With the input-output-logic, our main goal was to deliver a product that is usable for interested outsiders. The result is a program that runs in the Jupyter Notebook and gives the user options to interact. Regarding functionality, we were able to build the program in a way that it correctly calculates the forecasts and also implemented a logic to display the respective heatmap when desired. A problem we could not fix in time was that the heatmaps shown as an output remain unfilled (see notes in Github for our assumptions on the problem’s cause). Nevertheless, we were able to create two separate programs that work perfectly fine in displaying the heatmap of Münster or Cologne after prompting the user for input.
Upcoming steps for our project would be to implement additional variables into our forecasts (of which we have already gathered some) as well as cleaned data (e.g., for being able to forecast consumption quantities in grams by frequency-of-use-groups or implementing data on frequentation of certain spots within a city).
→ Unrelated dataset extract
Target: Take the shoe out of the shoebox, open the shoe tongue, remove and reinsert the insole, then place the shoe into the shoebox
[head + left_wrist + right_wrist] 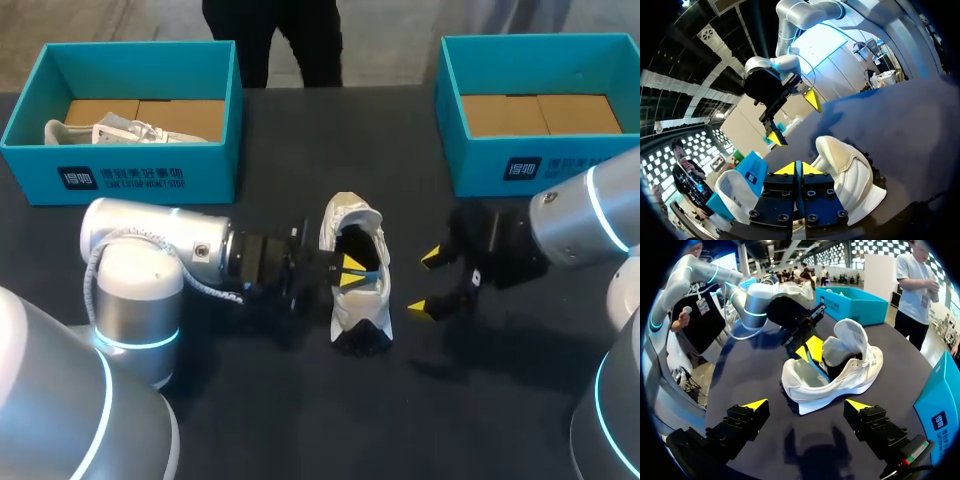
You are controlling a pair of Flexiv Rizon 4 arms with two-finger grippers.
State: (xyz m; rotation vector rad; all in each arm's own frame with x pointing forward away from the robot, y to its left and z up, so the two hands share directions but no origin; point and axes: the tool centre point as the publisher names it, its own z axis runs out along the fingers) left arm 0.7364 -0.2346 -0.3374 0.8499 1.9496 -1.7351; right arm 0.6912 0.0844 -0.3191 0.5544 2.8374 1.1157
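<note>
A white shoe [356, 290] lies on the dark table between my two grippers, its tongue [350, 212] folded back and its opening showing. My left gripper [350, 269] reaches into that opening from the left. Its fingers are shut on the thin blue-edged insole [824, 372], which stands partly out of the shoe [840, 375]. In the left wrist view the tips [799, 168] are pressed together over the shoe [852, 175]. My right gripper [427, 283] hangs just right of the shoe, wide open and holding nothing [806, 405].
A teal shoebox [150, 175] at the back left holds another white shoe [125, 130]. A second teal shoebox [480, 160] at the back right shows only its cardboard floor. A person stands beyond the far table edge.
</note>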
That way, the impact of the project could be advanced and it might develop into a helpful tool for setting up an efficient cannabis distribution network in Germany maximizing tax income.
Julian Lagache Data Science: Python (LinkedIn)
Felix Altmann Data Science: Python (LinkedIn)
Lukas Dreiling Data Science: Python (LinkedIn)
Jonas Meyer Data Science: Python (LinkedIn)
Luis Eberhard Data Science: Python (LinkedIn)
Roles inside the team
Julian and Luis were mainly responsible for the data acquisition and data cleaning. Felix and Lukas were mainly responsible for the implementation of the input-output logic and visualization within the Jupyter Notebook. Jonas was mainly responsible for writing the code to perform the forecast. However, due to the rather similar backgrounds and prior knowledge, we helped out each other in all kinds of tasks.